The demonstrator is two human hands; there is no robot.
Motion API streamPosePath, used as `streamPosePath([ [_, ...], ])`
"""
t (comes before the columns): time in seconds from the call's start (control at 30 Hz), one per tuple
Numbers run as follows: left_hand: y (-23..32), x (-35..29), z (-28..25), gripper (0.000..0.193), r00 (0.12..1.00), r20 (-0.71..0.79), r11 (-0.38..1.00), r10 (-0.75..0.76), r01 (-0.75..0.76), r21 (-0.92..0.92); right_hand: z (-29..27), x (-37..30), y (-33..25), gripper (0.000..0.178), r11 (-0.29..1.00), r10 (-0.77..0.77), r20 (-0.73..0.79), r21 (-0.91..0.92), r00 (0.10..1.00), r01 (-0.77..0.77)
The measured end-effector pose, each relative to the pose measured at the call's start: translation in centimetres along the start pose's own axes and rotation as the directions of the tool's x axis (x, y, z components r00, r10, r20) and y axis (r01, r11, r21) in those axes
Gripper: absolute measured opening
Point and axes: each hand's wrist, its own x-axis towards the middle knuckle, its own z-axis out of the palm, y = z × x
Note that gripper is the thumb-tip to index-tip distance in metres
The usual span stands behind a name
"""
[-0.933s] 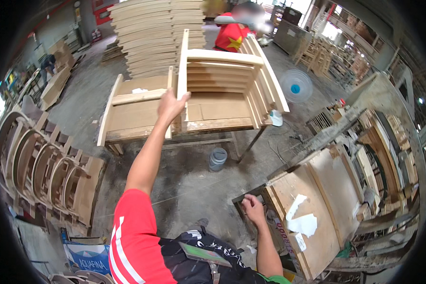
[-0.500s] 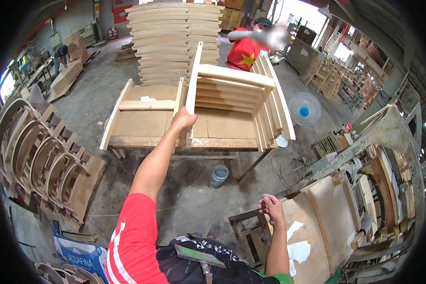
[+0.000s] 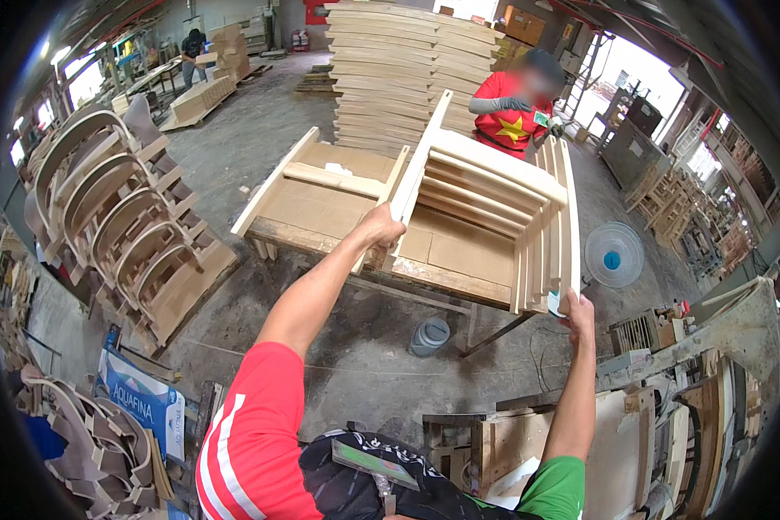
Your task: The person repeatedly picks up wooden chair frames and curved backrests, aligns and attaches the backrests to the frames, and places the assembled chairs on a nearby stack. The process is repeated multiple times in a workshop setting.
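Right now you have both hands on a pale wooden frame [image 3: 498,165], the uppermost of several that lie nested on the worktop [image 3: 459,256]. Your left hand [image 3: 381,227] is wrapped around its left leg, near the lower end, while your right hand [image 3: 579,316] is curled about the bottom tip of its right leg, just past the worktop's near edge. The frame's crossbar runs between its two legs, and the rails of the other frames [image 3: 477,198] line up beneath it like steps.

To the left of this pile, on the same cardboard-covered surface, you have a separate wooden frame [image 3: 342,179], with a small white scrap [image 3: 336,168] beside its crossbar. Behind the worktop rises a tall stack of curved boards [image 3: 416,82], and to the right of that stack stands a co-worker [image 3: 516,113] in a red shirt with a yellow star. A grey bucket [image 3: 429,336] sits on the floor in front of you, a clear round tub [image 3: 614,253] stands off to the right, and curved wooden pieces [image 3: 139,225] are ranged on your left.
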Motion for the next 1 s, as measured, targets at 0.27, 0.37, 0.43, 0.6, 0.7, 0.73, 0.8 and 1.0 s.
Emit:
streamPosePath([
  [0.27, -9.9, -17.4, -1.2, 0.057, 0.992, -0.108, 0.998, 0.069, -0.068, 0.014, -1.8, -14.8, 5.6, 0.05, 0.93, 0.083, 0.394, 0.301, 0.915, -0.214],
  [0.37, -9.9, -20.0, -1.4, 0.057, 0.995, 0.086, 0.964, -0.053, 0.073, -0.256, -2.5, -14.7, 3.5, 0.038, 0.897, 0.229, 0.397, 0.269, 0.889, -0.352],
  [0.43, -9.9, -19.6, -1.4, 0.052, 0.983, 0.161, 0.928, -0.09, 0.142, -0.346, 0.1, -12.6, 1.3, 0.027, 0.909, 0.263, 0.317, 0.236, 0.911, -0.344],
  [0.6, -11.4, -18.6, -2.1, 0.042, 0.985, 0.099, 0.938, -0.139, 0.163, -0.307, 2.6, -14.2, 2.5, 0.016, 0.982, 0.18, 0.122, -0.084, 0.976, -0.171],
  [0.7, -17.5, -21.3, -0.2, 0.044, 0.995, -0.095, 0.981, 0.008, -0.027, -0.193, 2.8, -19.4, 6.1, 0.018, 0.998, 0.03, 0.031, -0.057, 0.999, -0.028],
  [0.73, -19.9, -22.6, -0.2, 0.044, 0.99, -0.142, 0.987, -0.001, -0.021, -0.158, 3.9, -21.2, 6.7, 0.02, 0.999, -0.014, 0.017, -0.039, 1.0, 0.015],
  [0.8, -23.6, -24.4, -0.7, 0.045, 0.976, -0.218, 0.996, 0.0, -0.02, -0.092, 5.9, -26.3, 7.6, 0.023, 0.995, -0.096, -0.037, -0.011, 0.995, 0.096],
  [1.0, -22.5, -23.9, 0.0, 0.024, 0.995, -0.049, 0.933, -0.087, 0.064, -0.354, 6.6, -42.0, 11.6, 0.047, 0.982, -0.178, -0.432, -0.138, 0.884, 0.13],
])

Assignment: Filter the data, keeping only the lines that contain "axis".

Task answer:
The measured end-effector pose, each relative to the pose measured at the call's start: translation in centimetres along the start pose's own axes and rotation as the directions of the tool's x axis (x, y, z components r00, r10, r20) and y axis (r01, r11, r21) in those axes
Point and axes: each hand's wrist, its own x-axis towards the middle knuckle, its own z-axis out of the palm, y = z × x

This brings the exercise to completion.